316 S Park Ave
Florence, SC 29501
Year Built: 1949
Architect: Union of American Hebrew Congregations
Years Active: 1912-Present
Early Jewish Settlers in Florence
Florence, South Carolina was founded in the mid-1850s, though the town did not start developing its urban fabric until 1858.1 The town was originally intended to serve as a crossroads for the three rail lines that were competing to serve the Pee Dee region at the time.2 Florence quickly rebounded after the Civil War, and, by 1870, the general population numbered approximately 700 residents.3 More than half of the population was comprised of employees of the railroad and their families.4 The first Jewish resident was Moritz Jacobi, a Danish immigrant who came to Florence in 1857.5 He established the first hotel in Florence in 1857, the Jacobi House.6
Jewish Organizations Begin to Form
By 1887, the Jewish community was large enough to form their first Jewish organization.7 Members established the Florence Hebrew Benevolent Association that same year, and their first order of business was obtaining a plot of land for a cemetery.8 David Sternberger, Harris Joseph, S. Elias, and J. DeJongh worked to file for the importation of their association, notify Jews living in neighboring towns, and establish the cemetery.9 By November 1887, the Hebrew Benevolent Association was able to purchase a lot from the Northeast Railroad Company for $50. Six-year-old Rebecca Sternberger of Darlington (David Sternberger’s niece) was the first to be buried in the cemetery in 1887.10
Prior to establishing their own synagogue and Sunday school, families had to travel to nearby towns, such as Darlington, Dillon, Marion, and Little Rock for services and Sunday school.

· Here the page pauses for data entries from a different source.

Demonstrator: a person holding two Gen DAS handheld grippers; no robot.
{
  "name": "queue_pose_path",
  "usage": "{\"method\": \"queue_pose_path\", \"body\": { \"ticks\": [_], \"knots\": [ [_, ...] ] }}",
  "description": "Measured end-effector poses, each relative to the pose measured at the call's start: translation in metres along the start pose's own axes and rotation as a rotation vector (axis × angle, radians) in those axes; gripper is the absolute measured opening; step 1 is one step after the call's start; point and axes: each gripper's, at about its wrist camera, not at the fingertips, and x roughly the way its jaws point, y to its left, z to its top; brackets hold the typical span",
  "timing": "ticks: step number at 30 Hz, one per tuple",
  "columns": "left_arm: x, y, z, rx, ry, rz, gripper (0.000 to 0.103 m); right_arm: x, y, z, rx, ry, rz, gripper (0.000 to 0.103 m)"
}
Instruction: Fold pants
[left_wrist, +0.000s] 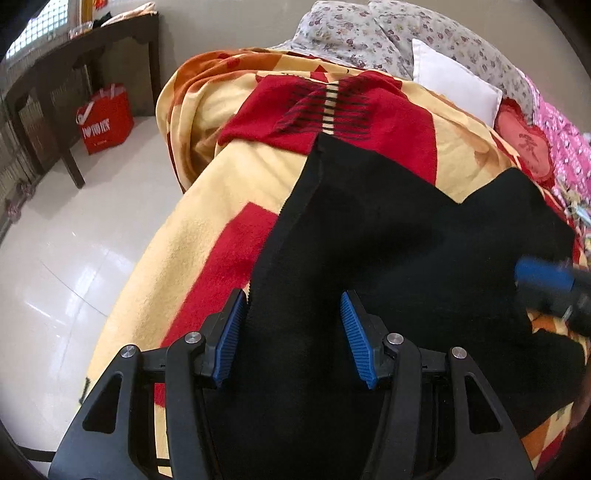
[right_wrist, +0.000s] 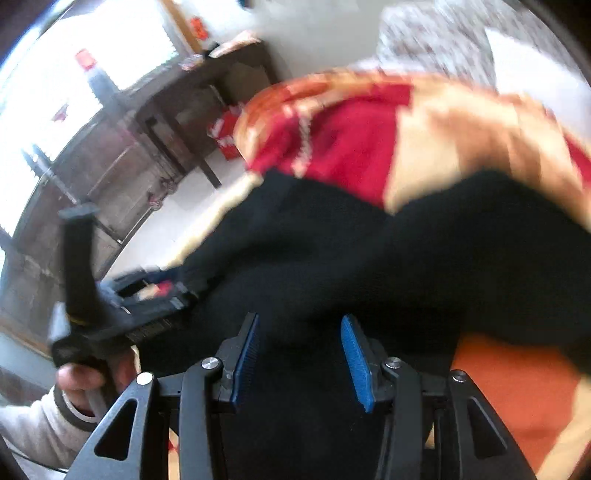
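Note:
Black pants (left_wrist: 388, 243) lie spread on a yellow and red blanket (left_wrist: 207, 229) on a bed. My left gripper (left_wrist: 293, 299) is open, its blue pads on either side of the pants' near edge, close above the cloth. My right gripper (right_wrist: 299, 325) is open over the black pants (right_wrist: 369, 258); that view is motion-blurred. The right gripper's blue tip shows at the right edge of the left wrist view (left_wrist: 546, 277). The left gripper and the hand holding it show at the left of the right wrist view (right_wrist: 110, 317).
Floral pillows (left_wrist: 388, 33) and a white cushion (left_wrist: 450, 77) lie at the bed's far end. A dark wooden table (left_wrist: 74, 74) and a red bag (left_wrist: 105, 118) stand on the glossy floor (left_wrist: 66, 258) to the left. Pink bedding (left_wrist: 561, 140) is at the right.

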Motion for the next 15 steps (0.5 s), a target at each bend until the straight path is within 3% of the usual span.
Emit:
{"method": "queue_pose_path", "body": {
  "ticks": [6,12,15],
  "knots": [
    [0.003,0.001,0.006,0.000,0.006,-0.020,0.053,0.029,0.005,0.066,-0.140,-0.035,-0.013,0.044],
    [0.005,0.001,0.010,0.001,0.016,-0.034,0.053,0.092,-0.014,0.105,-0.281,0.103,-0.073,0.044],
    [0.006,0.000,0.011,0.011,0.017,-0.033,0.053,0.114,-0.028,0.112,-0.276,0.161,-0.039,0.044]
  ]
}}
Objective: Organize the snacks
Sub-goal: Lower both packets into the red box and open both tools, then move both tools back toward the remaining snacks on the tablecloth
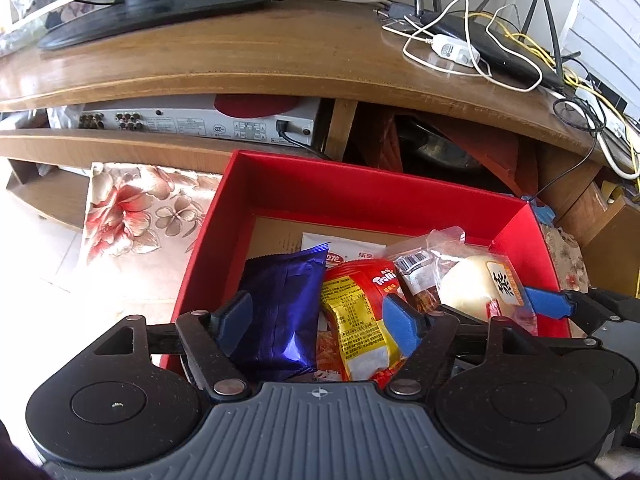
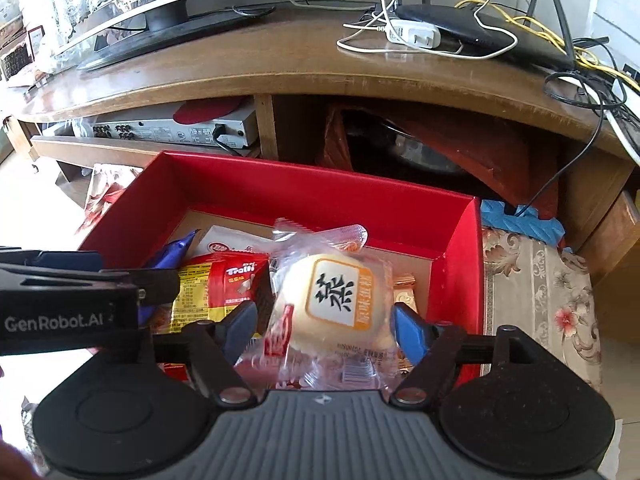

It was especially hard for the young children of these families to find a religious education in Florence.11 A.A. Cohen proposed to the Benevolent Association that they should establish a Sunday School in Florence despite not having a congregation. His own daughters attended school in Darlington, where, in 1889, there were just over 50 Jewish residents.12 The concrete foundation for the Sunday school was laid on June 2, 1889, and Sunday school books and supplies were subsequently ordered.13
The cemetery served as the focal point of Florence’s Jewish community for the next three decades, as well as for some Jewish residents from the surrounding area.14 Well-known Jewish family names on the stones read: Blum, DeJongh, Fass, Goldstein, Goodstein, Hart, Hartz, Iseman, Rosenberg, Salmonsen, Schafer, Smith, Weinstein, and Witcover.15
At the turn of the 20th century, East European immigrants arrived in the United States in search of a better life and new opportunities. Florence, like many other towns in South Carolina, saw an influx in their Jewish populations during this time.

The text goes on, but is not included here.